Quantitative relaxation maps from synthetic MRI for prostate cancer

Abstract

The development of quantitative magnetic resonance imaging (MRI) techniques is aimed at increasing the objectivity of image analysis from the absolute measurements and values (1). Quantitative MRI can be fast, standardized, robust, and reproducible (2,3). T2 mapping is a representative technique of quantitative MRI and could be useful when multiple follow-up scans are necessary for comparison, such as during active surveillance of prostate cancer (4). A T2 mapping sequence should be applicable and reliable in a multicenter and multivendor setting and when multiple patient visits are required (4).

Quantitative T2 mapping involves measurement of the tissue T2 relaxation time, which complements the anatomical and spatial information obtained through T2-weighted (T2W) imaging. Both the signal decay curve and T2-relaxation times of T2W spin-echo sequences can be used and presented using a parametric color map (5). It can provide functional information based on the water compartments and proportions of stromal or glandular tissues in normal and malignant prostatic tissues, as well as anatomical and spatial information (6).

A difference in the T2 relaxation times of malignant and non-malignant prostate tissues has been reported (1,3,4,7 –11). The T2 relaxation time of the peripheral zone is significantly lower in prostate cancer affected glands than in a normal prostate gland (1,4,7 –10). Previous studies showed no significant difference between the T2 relaxation time of the transition zone in malignant and non-malignant prostate tissues (1,4,10); however, a significant difference in this T2 relaxation time has been reported recently (3,11). T2 mapping thus appears useful in identifying prostate malignancy in both peripheral and transitional zones (3,11). In terms of prostate cancer grading, the quantitative T2 values correlate with the aggressiveness of the disease (Gleason score) (3,10).

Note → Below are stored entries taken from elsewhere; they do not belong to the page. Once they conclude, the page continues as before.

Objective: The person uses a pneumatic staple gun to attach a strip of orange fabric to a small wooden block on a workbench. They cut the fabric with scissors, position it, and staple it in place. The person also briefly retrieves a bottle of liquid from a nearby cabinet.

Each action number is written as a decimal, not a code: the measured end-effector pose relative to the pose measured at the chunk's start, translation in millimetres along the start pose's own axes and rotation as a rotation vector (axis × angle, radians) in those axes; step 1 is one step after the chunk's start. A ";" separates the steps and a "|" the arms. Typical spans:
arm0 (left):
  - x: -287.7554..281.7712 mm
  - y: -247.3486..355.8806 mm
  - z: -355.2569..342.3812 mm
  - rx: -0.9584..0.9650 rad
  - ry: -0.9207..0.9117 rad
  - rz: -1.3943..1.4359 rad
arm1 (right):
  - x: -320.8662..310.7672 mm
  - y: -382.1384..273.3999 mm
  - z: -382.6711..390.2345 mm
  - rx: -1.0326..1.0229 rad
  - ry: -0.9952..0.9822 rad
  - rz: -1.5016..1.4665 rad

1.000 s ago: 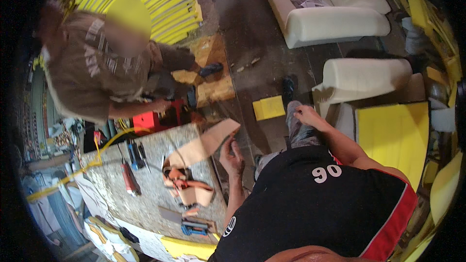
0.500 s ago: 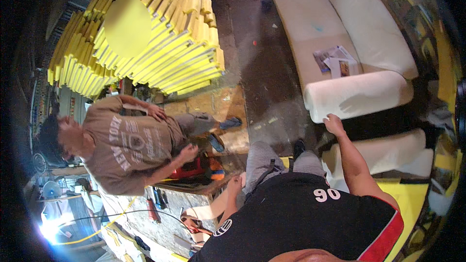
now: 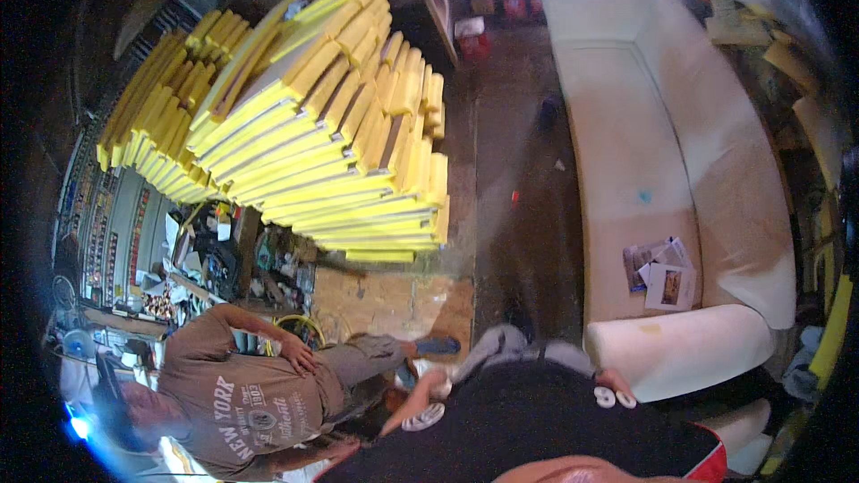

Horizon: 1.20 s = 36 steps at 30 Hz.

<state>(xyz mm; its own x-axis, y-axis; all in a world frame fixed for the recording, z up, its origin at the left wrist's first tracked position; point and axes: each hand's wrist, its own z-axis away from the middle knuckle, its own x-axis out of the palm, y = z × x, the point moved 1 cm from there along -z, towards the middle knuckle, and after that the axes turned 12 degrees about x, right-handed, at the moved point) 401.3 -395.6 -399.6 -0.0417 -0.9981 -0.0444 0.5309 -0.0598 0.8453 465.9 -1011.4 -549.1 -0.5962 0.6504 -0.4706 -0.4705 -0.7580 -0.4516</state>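
Observation:
My left hand (image 3: 436, 385) hangs low beside my left thigh, its fingers curled in; whatever they may hold does not show. My right hand (image 3: 616, 383) is at my right side, partly covered by my black shirt, close to the near armrest of a long pale sofa (image 3: 622, 161). Its fingers are too hidden to read. That rounded armrest (image 3: 676, 351) is cream white with a small yellowish patch on top. Beyond the armrest, several printed sheets (image 3: 662, 275) lie loosely on the sofa seat, which also has a small blue mark.
To my left stands a co-worker in a brown T-shirt (image 3: 259, 394), one hand on the hip. Tall stacks of yellow foam-edged panels (image 3: 331, 152) fill the far left. Plywood (image 3: 385, 300) lies on the dark floor (image 3: 510, 241). Pale padded pieces (image 3: 743, 425) are at the lower right.
My view has shifted toward the far end of the sofa. My right hand has come off the armrest's near edge and back to my side. The co-worker sits lower in view.

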 end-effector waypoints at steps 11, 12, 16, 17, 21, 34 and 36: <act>-44.6 385.0 -477.1 0.212 0.204 -0.908 | -258.1 -318.7 -243.5 0.305 0.176 -0.337; -33.2 390.2 -495.3 0.227 0.224 -0.831 | -267.8 -316.3 -272.8 0.271 0.210 -0.123; -33.4 446.0 -564.7 0.217 0.293 -0.692 | -340.7 -384.3 -391.1 0.152 0.138 0.256; -34.6 452.0 -572.0 0.197 0.210 -0.738 | -370.5 -414.9 -410.6 0.141 0.120 0.300; -49.7 423.7 -570.3 -0.037 0.193 -0.708 | -507.7 -568.2 -470.8 0.072 0.080 0.424; -186.4 448.2 -823.9 -0.038 0.104 -0.824 | -630.4 -937.9 -739.4 -0.094 0.294 -0.059; -246.6 486.6 -878.5 0.105 0.093 -1.032 | -620.4 -1004.8 -748.3 -0.228 0.209 0.004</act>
<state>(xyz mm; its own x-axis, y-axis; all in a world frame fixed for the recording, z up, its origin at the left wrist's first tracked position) 1413.5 -188.8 -445.1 -0.3658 -0.4598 -0.8092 0.1976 -0.8880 0.4152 1795.3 -617.5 -370.4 -0.4394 0.6614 -0.6078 -0.2968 -0.7455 -0.5967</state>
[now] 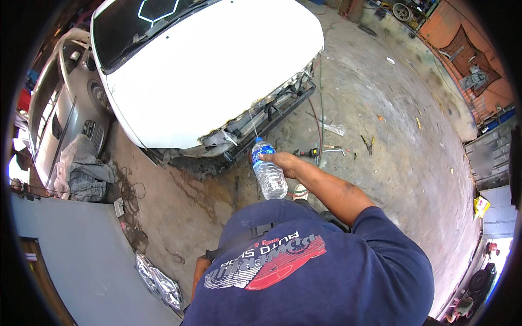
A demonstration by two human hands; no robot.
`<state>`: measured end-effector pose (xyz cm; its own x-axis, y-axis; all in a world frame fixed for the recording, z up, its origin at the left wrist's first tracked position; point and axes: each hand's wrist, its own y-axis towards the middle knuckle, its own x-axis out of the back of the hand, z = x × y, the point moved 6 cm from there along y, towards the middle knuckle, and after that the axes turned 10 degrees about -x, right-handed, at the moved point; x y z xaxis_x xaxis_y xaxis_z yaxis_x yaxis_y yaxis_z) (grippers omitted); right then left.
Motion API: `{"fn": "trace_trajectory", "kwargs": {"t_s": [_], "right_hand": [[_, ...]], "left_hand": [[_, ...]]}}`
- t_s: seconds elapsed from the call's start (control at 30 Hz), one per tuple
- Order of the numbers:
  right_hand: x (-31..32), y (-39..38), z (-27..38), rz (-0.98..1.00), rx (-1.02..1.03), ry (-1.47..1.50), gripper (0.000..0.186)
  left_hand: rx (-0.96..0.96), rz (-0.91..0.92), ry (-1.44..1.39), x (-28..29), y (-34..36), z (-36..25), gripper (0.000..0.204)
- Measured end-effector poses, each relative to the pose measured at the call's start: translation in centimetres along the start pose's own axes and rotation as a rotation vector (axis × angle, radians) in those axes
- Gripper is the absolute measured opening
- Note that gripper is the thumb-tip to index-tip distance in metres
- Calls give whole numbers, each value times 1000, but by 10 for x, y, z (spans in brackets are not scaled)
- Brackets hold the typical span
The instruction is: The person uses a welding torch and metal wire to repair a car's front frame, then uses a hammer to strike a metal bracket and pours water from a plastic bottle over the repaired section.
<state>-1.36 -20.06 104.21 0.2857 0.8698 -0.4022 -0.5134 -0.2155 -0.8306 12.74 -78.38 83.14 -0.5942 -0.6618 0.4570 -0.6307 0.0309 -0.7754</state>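
Observation:
My right hand (280,163) is wrapped round a clear plastic water bottle (273,185) with a blue label and blue cap. The cap points toward the front of a white car (206,76). A thin, pale line like a jet of water runs from the cap toward the car's front end. The front bumper cover is off, so the dark bumper beam (283,111) and bare metal edges show. Only a bit of my left forearm (200,274) shows beside my navy shirt; the left hand is hidden.
A power tool (309,153), pliers (368,144) and clear plastic sheet (333,128) lie on the concrete, with red and green hoses (319,108) nearby. A silver car (81,103) stands at left. A headlight (159,281) lies beside a grey panel (109,255).

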Motion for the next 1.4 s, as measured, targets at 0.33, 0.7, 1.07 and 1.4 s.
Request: {"fn": "trace_trajectory", "kwargs": {"t_s": [0.33,0.7,1.07,1.4], "right_hand": [[19,-16,4,-55,113,45,37],[193,-62,-122,-1059,247,-534,101],[339,-210,-374,-1675,94,235,86],[477,-295,-494,-1824,64,848,83]], "left_hand": [[-35,5,29,16,10,-19,34],[-104,106,176,26,41,-74,34],[-194,140,406,43,76,-205,35],[-382,107,633,-10,64,-400,35]]}}
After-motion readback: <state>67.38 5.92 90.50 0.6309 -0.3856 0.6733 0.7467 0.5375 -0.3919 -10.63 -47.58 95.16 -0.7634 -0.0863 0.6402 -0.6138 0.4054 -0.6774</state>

It has been indicated that the apparent diffusion coefficient (ADC) values and quantitative T2 values are strongly related to cell density. ADC values have a significant inverse correlation with Gleason scores (10). It is likely that quantitative T2 values are inversely correlated with Gleason scores and can provide evidence of tumor aggressiveness. Currently, T2 and ADC values are regarded as biomarkers reflecting the amount of water content, cell density, and tissue composition (12). Both ADC and T2 values may be sufficient for the detection and grading of prostate cancer (10). A major hurdle for the widespread clinical application of mapping techniques is the additional acquisition time (3). Quantitative T2 mapping has not been standardized in clinical routine practice due to long scan times from multiple acquisitions (2). Therefore, the development of an accurate and robust method with acceptable scan times is challenging.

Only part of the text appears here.